** SUPPLIED INFORMATION follows **

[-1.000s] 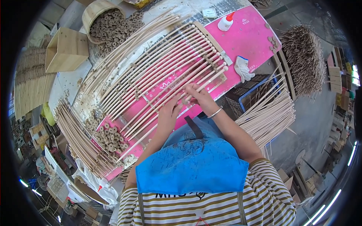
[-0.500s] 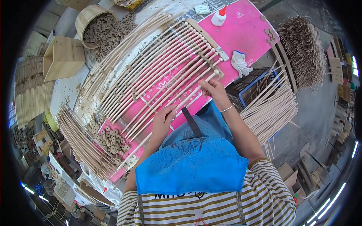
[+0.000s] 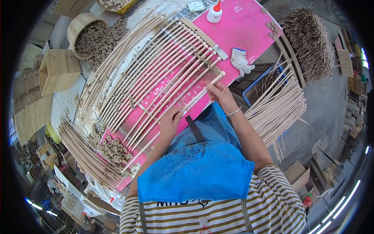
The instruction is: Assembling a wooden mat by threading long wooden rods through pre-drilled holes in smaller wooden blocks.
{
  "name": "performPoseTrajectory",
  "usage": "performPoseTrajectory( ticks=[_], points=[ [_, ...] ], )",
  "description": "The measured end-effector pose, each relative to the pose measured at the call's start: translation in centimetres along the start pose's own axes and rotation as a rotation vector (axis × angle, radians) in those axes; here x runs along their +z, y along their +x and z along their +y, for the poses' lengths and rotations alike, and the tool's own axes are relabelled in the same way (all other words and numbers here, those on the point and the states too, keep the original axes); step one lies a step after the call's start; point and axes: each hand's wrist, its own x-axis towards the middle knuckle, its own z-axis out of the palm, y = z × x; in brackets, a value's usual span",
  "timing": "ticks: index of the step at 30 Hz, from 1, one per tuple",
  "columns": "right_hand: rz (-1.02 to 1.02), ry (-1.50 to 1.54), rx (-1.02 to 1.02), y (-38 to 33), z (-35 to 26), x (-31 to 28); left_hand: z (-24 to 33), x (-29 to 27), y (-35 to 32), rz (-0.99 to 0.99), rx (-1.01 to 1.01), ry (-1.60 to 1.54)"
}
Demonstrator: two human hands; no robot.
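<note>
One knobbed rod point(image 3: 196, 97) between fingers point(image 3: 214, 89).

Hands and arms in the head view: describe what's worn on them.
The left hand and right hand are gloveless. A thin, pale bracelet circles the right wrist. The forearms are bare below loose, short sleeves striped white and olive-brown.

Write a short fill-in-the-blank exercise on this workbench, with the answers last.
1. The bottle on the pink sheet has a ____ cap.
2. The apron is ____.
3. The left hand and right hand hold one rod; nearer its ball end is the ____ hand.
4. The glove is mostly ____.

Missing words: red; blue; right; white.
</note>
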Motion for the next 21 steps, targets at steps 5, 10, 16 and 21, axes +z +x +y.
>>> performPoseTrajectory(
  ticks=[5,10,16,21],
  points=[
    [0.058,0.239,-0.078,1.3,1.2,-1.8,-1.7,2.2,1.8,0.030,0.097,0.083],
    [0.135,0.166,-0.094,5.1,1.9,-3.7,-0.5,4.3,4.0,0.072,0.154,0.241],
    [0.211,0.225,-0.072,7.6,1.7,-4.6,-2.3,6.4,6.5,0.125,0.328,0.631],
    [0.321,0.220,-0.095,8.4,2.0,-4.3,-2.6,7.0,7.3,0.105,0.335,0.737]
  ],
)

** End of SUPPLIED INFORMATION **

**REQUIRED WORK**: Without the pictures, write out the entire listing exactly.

**ANSWER BOX**:
[-1.000s] 
[-0.500s] 
[+0.000s] 
The instruction is: Assembling a wooden mat by threading long wooden rods through pre-drilled holes in smaller wooden blocks.
{
  "name": "performPoseTrajectory",
  "usage": "performPoseTrajectory( ticks=[_], points=[ [_, ...] ], )",
  "description": "The measured end-effector pose, each relative to the pose measured at the call's start: translation in centimetres along the start pose's own axes and rotation as a rotation vector (axis × angle, radians) in those axes; here x runs along their +z, y along their +x and z along their +y, for the poses' lengths and rotations alike, and the tool's own axes are relabelled in the same way (all other words and numbers here, those on the point and the states too, keep the original axes); step one lies a step after the call's start; point and axes: each hand's wrist, its own x-axis towards the middle knuckle, its own z-axis out of the palm, y = z × x; in brackets, a value's usual span",
  "timing": "ticks: index of the step at 30 Hz, from 1, one per tuple",
  "columns": "right_hand: rz (-1.02 to 1.02), ry (-1.50 to 1.54), rx (-1.02 to 1.02), y (-38 to 33), z (-35 to 26), x (-31 to 28); left_hand: z (-24 to 33), x (-29 to 27), y (-35 to 32), rz (-0.99 to 0.99), rx (-1.01 to 1.01), ry (-1.60 to 1.54)"
}
Demonstrator: two human hands; no robot.
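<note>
One knobbed rod point(image 3: 196, 97) between fingers point(image 3: 214, 89).

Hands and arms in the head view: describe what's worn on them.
The left hand and right hand are gloveless. A thin, pale bracelet circles the right wrist. The forearms are bare below loose, short sleeves striped white and olive-brown.

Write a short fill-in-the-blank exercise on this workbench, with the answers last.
1. The bottle on the pink sheet has a ____ cap.
2. The apron is ____.
3. The left hand and right hand hold one rod; nearer its ball end is the ____ hand.
4. The glove is mostly ____.

Missing words: red; blue; right; white.
</note>
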Motion for the next 21 steps, targets at steps 5, 10, 16 and 21, axes +z +x +y.
>>> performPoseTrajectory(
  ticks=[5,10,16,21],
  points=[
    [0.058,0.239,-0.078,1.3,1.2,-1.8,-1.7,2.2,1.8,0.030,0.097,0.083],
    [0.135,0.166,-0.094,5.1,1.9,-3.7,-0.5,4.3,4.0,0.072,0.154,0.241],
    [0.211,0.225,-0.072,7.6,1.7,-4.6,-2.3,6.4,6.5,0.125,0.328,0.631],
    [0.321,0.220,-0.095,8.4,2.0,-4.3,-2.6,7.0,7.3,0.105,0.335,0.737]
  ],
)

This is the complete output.